TASK DETAILS: The answer should consist of every record, reproduced exactly.
********************
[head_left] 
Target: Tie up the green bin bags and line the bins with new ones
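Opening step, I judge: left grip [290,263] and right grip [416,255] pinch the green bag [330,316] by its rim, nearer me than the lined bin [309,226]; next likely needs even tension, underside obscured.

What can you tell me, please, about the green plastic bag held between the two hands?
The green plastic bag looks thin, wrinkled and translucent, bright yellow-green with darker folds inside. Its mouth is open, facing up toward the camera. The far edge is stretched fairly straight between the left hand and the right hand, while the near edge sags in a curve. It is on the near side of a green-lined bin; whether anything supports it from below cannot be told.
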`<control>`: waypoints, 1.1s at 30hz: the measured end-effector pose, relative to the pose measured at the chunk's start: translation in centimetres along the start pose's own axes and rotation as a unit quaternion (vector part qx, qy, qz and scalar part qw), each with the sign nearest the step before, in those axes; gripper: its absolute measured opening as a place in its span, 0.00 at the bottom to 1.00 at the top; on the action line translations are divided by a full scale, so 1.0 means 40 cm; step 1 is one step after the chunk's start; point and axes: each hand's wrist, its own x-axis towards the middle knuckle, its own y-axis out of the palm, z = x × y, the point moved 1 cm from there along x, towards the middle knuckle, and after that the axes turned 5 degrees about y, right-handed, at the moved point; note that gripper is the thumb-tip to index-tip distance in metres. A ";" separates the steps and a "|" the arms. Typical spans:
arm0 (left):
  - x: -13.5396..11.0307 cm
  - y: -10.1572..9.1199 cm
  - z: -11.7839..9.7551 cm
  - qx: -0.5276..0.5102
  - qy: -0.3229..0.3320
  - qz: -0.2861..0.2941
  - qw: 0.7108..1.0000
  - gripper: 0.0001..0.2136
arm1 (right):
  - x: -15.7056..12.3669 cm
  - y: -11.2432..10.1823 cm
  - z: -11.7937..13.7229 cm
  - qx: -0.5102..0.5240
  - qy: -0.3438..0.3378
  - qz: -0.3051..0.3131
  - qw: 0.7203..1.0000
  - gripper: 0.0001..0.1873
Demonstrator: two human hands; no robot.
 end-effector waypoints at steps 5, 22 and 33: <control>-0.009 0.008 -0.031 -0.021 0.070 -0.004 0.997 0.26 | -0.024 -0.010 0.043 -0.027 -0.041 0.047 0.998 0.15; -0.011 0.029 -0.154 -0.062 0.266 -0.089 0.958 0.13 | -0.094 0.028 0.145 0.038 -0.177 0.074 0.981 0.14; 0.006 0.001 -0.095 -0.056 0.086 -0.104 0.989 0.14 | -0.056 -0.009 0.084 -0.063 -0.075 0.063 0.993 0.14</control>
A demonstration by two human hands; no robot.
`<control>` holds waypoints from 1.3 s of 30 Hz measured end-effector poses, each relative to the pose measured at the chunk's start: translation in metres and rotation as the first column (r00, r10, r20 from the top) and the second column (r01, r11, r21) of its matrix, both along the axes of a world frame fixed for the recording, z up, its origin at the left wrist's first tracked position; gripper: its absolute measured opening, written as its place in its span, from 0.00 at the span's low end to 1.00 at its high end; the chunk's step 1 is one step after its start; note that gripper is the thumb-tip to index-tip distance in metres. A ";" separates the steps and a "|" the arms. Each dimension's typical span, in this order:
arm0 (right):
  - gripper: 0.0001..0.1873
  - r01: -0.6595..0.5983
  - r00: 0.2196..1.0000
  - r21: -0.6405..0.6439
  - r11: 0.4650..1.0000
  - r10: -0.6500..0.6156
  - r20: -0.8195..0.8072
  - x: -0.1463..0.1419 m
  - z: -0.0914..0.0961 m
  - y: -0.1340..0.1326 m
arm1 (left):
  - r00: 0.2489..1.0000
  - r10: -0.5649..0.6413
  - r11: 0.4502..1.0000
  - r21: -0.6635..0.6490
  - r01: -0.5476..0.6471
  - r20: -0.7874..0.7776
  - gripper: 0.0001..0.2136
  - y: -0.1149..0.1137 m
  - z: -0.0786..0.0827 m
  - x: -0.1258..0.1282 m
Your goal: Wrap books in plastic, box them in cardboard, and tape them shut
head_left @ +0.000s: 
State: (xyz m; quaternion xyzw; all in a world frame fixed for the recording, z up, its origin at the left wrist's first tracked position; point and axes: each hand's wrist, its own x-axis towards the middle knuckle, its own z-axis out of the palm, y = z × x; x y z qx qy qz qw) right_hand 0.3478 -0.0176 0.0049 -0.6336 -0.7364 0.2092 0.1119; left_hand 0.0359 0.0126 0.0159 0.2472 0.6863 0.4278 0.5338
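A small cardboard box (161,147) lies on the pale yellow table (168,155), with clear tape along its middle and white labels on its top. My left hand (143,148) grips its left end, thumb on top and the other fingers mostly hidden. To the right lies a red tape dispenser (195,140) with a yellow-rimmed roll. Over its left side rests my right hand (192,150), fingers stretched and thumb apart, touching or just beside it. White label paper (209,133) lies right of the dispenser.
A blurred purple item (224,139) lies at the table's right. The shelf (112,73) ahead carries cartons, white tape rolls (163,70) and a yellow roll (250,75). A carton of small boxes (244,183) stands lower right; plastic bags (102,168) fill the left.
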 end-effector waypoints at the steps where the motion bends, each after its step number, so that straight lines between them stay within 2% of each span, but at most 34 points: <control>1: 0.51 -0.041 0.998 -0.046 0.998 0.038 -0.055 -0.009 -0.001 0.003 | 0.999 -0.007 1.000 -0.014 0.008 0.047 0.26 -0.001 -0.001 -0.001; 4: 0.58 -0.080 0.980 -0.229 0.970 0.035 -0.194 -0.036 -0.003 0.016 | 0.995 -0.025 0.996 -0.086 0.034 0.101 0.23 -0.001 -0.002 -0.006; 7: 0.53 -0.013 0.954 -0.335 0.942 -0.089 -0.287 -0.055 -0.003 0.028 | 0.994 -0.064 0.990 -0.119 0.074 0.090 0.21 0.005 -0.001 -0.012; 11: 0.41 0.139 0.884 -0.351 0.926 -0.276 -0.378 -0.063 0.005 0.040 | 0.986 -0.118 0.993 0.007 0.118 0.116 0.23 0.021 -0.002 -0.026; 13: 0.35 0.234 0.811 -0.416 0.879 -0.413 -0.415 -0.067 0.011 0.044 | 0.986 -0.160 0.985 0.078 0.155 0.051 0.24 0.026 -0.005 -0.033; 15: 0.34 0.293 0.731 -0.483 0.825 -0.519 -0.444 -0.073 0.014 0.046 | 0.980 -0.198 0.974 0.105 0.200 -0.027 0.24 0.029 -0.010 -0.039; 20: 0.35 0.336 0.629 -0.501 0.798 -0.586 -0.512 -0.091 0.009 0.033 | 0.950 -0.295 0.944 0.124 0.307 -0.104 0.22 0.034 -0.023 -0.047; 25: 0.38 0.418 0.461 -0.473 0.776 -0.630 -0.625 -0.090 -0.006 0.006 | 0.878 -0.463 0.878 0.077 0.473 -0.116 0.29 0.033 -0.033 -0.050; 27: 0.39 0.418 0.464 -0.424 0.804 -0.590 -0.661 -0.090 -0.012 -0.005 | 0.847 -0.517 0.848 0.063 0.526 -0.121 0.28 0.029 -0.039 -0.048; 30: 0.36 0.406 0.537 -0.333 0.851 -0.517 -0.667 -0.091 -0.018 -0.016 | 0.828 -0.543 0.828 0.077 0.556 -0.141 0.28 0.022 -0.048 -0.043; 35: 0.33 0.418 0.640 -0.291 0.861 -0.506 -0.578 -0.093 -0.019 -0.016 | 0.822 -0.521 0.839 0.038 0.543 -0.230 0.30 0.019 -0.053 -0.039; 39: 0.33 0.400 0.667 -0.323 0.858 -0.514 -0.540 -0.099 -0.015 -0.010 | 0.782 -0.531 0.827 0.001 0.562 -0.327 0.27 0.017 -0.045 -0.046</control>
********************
COMPLETED TASK:
[head_left] 
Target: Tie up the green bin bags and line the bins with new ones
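Opening step, I judge: left grip [290,263] and right grip [416,255] pinch the green bag [330,316] by its rim, nearer me than the lined bin [309,226]; next likely needs even tension, underside obscured.

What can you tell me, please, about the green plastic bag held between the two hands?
The green plastic bag looks thin, wrinkled and translucent, bright yellow-green with darker folds inside. Its mouth is open, facing up toward the camera. The far edge is stretched fairly straight between the left hand and the right hand, while the near edge sags in a curve. It is on the near side of a green-lined bin; whether anything supports it from below cannot be told.
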`<control>`: waypoints, 1.1s at 30hz: the measured end-effector pose, relative to the pose measured at the chunk's start: translation in centimetres along the start pose's own axes and rotation as a unit quaternion (vector part qx, qy, qz and scalar part qw), each with the sign nearest the step before, in those axes; gripper: its absolute measured opening as a place in its span, 0.00 at the bottom to 1.00 at the top; on the action line translations are divided by a full scale, so 1.0 means 40 cm; step 1 is one step after the chunk's start; point and axes: each hand's wrist, its own x-axis towards the middle knuckle, its own y-axis out of the palm, z = x × y, the point moved 1 cm from there along x, towards the middle knuckle, and after that the axes turned 5 degrees about y, right-handed, at the moved point; note that gripper is the thumb-tip to index-tip distance in metres. A ";" separates the steps and a "|" the arms. Typical spans:
arm0 (left):
  - x: -13.5396..11.0307 cm
  - y: -10.1572..9.1199 cm
  - z: -11.7839..9.7551 cm
  - qx: -0.5276..0.5102
  - qy: -0.3229..0.3320
  - qz: -0.2861..0.2941
  - qw: 0.7108..1.0000
  - gripper: 0.0001..0.2136
arm1 (right):
  - x: -15.7056..12.3669 cm
  - y: -11.2432..10.1823 cm
  - z: -11.7937..13.7229 cm
  - qx: -0.5102..0.5240
  - qy: -0.3438..0.3378
  - qz: -0.3051..0.3131
  - qw: 0.7203..1.0000
  - gripper: 0.0001..0.1873
Demonstrator: two human hands; no robot.
 end-effector waypoints at steps 5, 22 and 33: <control>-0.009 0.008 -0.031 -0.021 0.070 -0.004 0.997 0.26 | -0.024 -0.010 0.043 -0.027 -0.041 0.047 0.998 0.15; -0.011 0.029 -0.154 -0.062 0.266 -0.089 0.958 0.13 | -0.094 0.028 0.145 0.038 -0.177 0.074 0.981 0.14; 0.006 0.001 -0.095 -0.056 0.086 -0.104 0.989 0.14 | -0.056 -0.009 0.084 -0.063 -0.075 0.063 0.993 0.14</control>
A demonstration by two human hands; no robot.
`<control>` holds waypoints from 1.3 s of 30 Hz measured end-effector poses, each relative to the pose measured at the chunk's start: translation in metres and rotation as the first column (r00, r10, r20 from the top) and the second column (r01, r11, r21) of its matrix, both along the axes of a world frame fixed for the recording, z up, its origin at the left wrist's first tracked position; gripper: its absolute measured opening, written as its place in its span, from 0.00 at the span's low end to 1.00 at its high end; the chunk's step 1 is one step after its start; note that gripper is the thumb-tip to index-tip distance in metres. A ";" separates the steps and a "|" the arms. Each dimension's typical span, in this order:
arm0 (right):
  - gripper: 0.0001..0.1873
  - r01: -0.6595..0.5983
  - r00: 0.2196..1.0000
  - r21: -0.6405..0.6439
  - r11: 0.4650..1.0000
  - r10: -0.6500..0.6156
  - r20: -0.8195..0.8072
  - x: -0.1463..0.1419 m
  - z: -0.0914..0.0961 m
  - y: -0.1340..0.1326 m
arm1 (left):
  - r00: 0.2489..1.0000
  - r10: -0.5649..0.6413
  - r11: 0.4502..1.0000
  - r21: -0.6635..0.6490
  - r01: -0.5476..0.6471
  - r20: -0.7874..0.7776
  - gripper: 0.0001..0.2136
  - y: -0.1149..0.1137 m
  - z: -0.0786..0.0827 m
  - x: -0.1258..0.1282 m
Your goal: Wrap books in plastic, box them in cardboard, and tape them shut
head_left @ +0.000s: 
State: (xyz m; quaternion xyzw; all in a world frame fixed for the recording, z up, its origin at the left wrist's first tracked position; point and axes: each hand's wrist, its own x-axis towards the middle knuckle, its own z-axis out of the palm, y = z × x; x y z qx qy qz qw) right_hand 0.3478 -0.0176 0.0049 -0.6336 -0.7364 0.2092 0.1119; left_hand 0.0359 0.0126 0.0159 0.2472 0.6863 0.4278 0.5338
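A small cardboard box (161,147) lies on the pale yellow table (168,155), with clear tape along its middle and white labels on its top. My left hand (143,148) grips its left end, thumb on top and the other fingers mostly hidden. To the right lies a red tape dispenser (195,140) with a yellow-rimmed roll. Over its left side rests my right hand (192,150), fingers stretched and thumb apart, touching or just beside it. White label paper (209,133) lies right of the dispenser.
A blurred purple item (224,139) lies at the table's right. The shelf (112,73) ahead carries cartons, white tape rolls (163,70) and a yellow roll (250,75). A carton of small boxes (244,183) stands lower right; plastic bags (102,168) fill the left.
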 end-effector waypoints at the steps where the motion bends, each after its step number, so that straight lines between them stay within 2% of each span, but at most 34 points: <control>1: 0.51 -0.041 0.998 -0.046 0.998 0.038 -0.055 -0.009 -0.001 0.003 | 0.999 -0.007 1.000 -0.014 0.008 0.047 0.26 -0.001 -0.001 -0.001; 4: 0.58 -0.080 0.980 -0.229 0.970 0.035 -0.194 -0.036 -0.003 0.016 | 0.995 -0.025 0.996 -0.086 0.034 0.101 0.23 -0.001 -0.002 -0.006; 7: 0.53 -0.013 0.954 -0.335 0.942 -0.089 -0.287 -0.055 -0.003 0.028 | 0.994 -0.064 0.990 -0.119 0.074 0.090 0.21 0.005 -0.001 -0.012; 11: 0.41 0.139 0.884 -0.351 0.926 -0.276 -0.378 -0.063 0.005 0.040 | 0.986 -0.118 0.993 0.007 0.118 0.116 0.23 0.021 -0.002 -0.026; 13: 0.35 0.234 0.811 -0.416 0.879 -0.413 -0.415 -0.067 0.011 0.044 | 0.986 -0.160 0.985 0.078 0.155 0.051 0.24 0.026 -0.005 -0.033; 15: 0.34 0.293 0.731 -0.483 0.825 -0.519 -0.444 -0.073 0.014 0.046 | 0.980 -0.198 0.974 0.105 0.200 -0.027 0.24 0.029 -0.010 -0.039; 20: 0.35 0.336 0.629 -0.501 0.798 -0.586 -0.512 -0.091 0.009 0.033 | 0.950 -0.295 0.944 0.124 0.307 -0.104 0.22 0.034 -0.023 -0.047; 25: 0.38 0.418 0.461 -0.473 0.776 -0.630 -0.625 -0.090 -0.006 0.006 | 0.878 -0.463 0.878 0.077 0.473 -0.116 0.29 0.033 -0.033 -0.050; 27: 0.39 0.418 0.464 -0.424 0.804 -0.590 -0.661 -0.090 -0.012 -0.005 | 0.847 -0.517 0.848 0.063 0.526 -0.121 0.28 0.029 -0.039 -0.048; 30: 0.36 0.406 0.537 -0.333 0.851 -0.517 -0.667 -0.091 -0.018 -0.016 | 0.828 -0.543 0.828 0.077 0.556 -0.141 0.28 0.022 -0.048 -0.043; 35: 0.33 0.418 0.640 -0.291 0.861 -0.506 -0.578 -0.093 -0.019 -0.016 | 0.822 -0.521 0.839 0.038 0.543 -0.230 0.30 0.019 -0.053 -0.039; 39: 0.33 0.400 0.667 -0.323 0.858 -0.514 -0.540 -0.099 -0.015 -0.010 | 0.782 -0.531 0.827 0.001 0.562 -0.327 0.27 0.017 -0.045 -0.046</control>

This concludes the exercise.